C’est individuel. Si j’engage des gens, c’est que j’ai vraiment l’impression qu’ils vont s’intégrer. Nous avons un système, le compagnonnage. Cela veut dire : manger son pain avec, être avec les résidents. Nous ne faisons pas pour les résidents, mais avec les résidents. C’est exactement la même chose avec le personnel : nous faisons avec les collaborateurs. Ce qui fait que, quand un nouveau collaborateur arrive, on lui attribue quelqu’un qui va l’aider à s’intégrer dans son service et dans les autres, qui va le suivre dans son travail quotidien pour apprendre le système informatique, la communication de la maison, et où se trouvent les choses. Il y a les ressources humaines qui aident avec tout ce qui est administratif. Nous suivons la personne sur les trois premiers mois, d’une manière très proche, pour faciliter au maximum son intégration.

… et les difficultés ?

Le français, mais c’est rare ; autrement, c’est la fatigue. Quand on commence un nouveau métier, on prend un autre rythme de vie. Ici, il y a des horaires très irréguliers. J’essaie d’engager des gens qui n’habitent pas trop loin. Si les gens habitent trop loin, ils ne peuvent pas s’impliquer dans les activités.

Votre établissement pourrait-il se passer de ce personnel issu de la migration ?

Quand je mets une annonce, sur 20 dossiers reçus, 19 sont envoyés par des personnes d’origine étrangère. La majorité des auxiliaires de santé ne sont pas suisses.

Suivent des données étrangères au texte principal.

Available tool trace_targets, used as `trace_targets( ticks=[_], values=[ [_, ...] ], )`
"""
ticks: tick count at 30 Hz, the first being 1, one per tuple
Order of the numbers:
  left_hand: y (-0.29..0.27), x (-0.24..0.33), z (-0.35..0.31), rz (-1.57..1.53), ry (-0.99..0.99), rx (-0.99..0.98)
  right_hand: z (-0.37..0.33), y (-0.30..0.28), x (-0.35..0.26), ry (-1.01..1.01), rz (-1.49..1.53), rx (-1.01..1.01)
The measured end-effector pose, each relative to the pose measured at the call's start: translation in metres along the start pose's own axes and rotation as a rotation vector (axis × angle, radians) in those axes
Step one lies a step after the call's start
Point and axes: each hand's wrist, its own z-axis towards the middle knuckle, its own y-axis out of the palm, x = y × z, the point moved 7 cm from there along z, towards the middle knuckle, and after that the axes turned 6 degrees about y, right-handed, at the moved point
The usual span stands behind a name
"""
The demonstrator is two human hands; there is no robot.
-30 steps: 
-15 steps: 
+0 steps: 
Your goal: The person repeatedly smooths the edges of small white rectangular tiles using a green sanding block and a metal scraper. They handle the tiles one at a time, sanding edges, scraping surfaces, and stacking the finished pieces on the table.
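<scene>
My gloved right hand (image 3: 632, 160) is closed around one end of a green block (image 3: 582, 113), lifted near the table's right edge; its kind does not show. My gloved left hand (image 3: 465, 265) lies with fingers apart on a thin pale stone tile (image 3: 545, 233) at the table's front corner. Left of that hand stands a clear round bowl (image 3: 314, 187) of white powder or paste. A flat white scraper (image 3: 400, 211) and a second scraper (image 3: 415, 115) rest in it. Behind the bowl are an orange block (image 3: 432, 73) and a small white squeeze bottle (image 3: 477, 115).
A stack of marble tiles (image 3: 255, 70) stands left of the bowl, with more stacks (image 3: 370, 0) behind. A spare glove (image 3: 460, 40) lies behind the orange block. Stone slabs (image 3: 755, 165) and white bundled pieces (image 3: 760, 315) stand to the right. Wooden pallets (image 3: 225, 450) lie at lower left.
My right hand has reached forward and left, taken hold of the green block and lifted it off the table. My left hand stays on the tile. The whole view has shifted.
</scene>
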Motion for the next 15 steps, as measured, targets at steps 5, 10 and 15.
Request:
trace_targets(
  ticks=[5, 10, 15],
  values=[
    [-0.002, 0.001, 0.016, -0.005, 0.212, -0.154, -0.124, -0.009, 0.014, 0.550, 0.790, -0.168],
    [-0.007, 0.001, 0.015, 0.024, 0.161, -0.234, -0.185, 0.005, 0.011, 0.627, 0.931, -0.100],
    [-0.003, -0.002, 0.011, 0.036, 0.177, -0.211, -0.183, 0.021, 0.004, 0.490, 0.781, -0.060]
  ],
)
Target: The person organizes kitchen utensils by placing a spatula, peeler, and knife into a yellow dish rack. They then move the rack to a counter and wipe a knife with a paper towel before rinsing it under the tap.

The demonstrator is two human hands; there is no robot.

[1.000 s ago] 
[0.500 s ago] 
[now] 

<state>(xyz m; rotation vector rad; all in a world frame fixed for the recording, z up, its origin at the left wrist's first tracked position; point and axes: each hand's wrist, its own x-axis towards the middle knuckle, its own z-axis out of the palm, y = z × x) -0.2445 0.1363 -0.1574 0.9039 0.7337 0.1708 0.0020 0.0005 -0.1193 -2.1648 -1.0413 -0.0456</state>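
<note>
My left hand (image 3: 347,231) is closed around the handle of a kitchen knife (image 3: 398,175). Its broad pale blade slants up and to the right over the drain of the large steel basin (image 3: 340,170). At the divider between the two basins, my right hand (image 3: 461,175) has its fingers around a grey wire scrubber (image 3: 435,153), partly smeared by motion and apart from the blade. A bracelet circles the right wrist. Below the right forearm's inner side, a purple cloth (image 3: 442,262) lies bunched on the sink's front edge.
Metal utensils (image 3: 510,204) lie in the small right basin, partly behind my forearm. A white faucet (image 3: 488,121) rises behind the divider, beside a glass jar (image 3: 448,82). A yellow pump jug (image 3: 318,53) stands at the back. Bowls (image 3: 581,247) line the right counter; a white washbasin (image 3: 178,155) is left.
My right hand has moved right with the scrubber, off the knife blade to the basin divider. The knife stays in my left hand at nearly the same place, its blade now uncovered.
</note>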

Que diriez-vous aux employeurs qui hésitent encore à engager des requérants d’asile et des migrants en général ?

Il faut donner à chacun sa chance ! C’est vrai qu’il faut être prêt à proposer un accompagnement, parce que si ces gens sont des requérants d’asile, c’est qu’ils ont vécu des choses personnelles dans leur pays qui ne sont pas très gaies. Il faut être prêt à les accompagner, à pouvoir les soutenir. Il faut s’investir.